**Task:**
Up to and including the line with "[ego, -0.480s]", repeat every line of the listing exactly, beginning at the first.

**Available data:**
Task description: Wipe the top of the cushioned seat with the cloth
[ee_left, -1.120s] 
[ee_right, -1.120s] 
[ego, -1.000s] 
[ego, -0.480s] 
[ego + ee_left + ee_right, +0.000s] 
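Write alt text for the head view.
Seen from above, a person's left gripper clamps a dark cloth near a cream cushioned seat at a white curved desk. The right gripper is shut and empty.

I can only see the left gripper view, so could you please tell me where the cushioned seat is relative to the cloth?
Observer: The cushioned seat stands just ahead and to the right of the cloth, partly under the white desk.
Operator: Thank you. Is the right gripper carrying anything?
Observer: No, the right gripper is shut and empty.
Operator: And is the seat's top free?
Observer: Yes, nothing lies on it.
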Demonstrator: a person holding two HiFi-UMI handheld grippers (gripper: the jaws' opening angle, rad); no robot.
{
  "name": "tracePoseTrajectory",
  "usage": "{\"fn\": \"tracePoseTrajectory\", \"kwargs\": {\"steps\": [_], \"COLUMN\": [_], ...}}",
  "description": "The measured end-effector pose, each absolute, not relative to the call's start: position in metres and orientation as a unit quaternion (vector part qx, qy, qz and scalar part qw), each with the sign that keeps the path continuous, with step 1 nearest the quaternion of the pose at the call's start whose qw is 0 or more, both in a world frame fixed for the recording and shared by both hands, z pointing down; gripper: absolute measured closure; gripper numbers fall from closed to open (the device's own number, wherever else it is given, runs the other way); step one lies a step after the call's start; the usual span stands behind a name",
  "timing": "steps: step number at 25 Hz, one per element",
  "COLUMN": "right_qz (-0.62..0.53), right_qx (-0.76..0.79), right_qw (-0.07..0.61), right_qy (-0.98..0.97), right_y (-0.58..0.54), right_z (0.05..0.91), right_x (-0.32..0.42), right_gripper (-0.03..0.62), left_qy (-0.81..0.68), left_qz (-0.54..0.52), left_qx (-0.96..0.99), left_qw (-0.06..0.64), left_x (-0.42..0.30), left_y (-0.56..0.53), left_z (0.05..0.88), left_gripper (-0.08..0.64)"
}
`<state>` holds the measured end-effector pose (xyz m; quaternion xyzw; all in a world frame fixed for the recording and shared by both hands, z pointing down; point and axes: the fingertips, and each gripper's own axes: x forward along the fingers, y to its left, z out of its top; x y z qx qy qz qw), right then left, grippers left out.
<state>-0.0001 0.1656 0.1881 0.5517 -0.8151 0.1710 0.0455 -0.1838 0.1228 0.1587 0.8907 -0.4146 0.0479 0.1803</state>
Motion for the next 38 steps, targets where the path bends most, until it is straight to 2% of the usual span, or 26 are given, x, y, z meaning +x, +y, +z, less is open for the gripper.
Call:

**Problem solution:**
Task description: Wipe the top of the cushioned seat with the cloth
[ee_left, -1.120s] 
[ee_right, -1.120s] 
[ego, -1.000s] 
[ego, -0.480s] 

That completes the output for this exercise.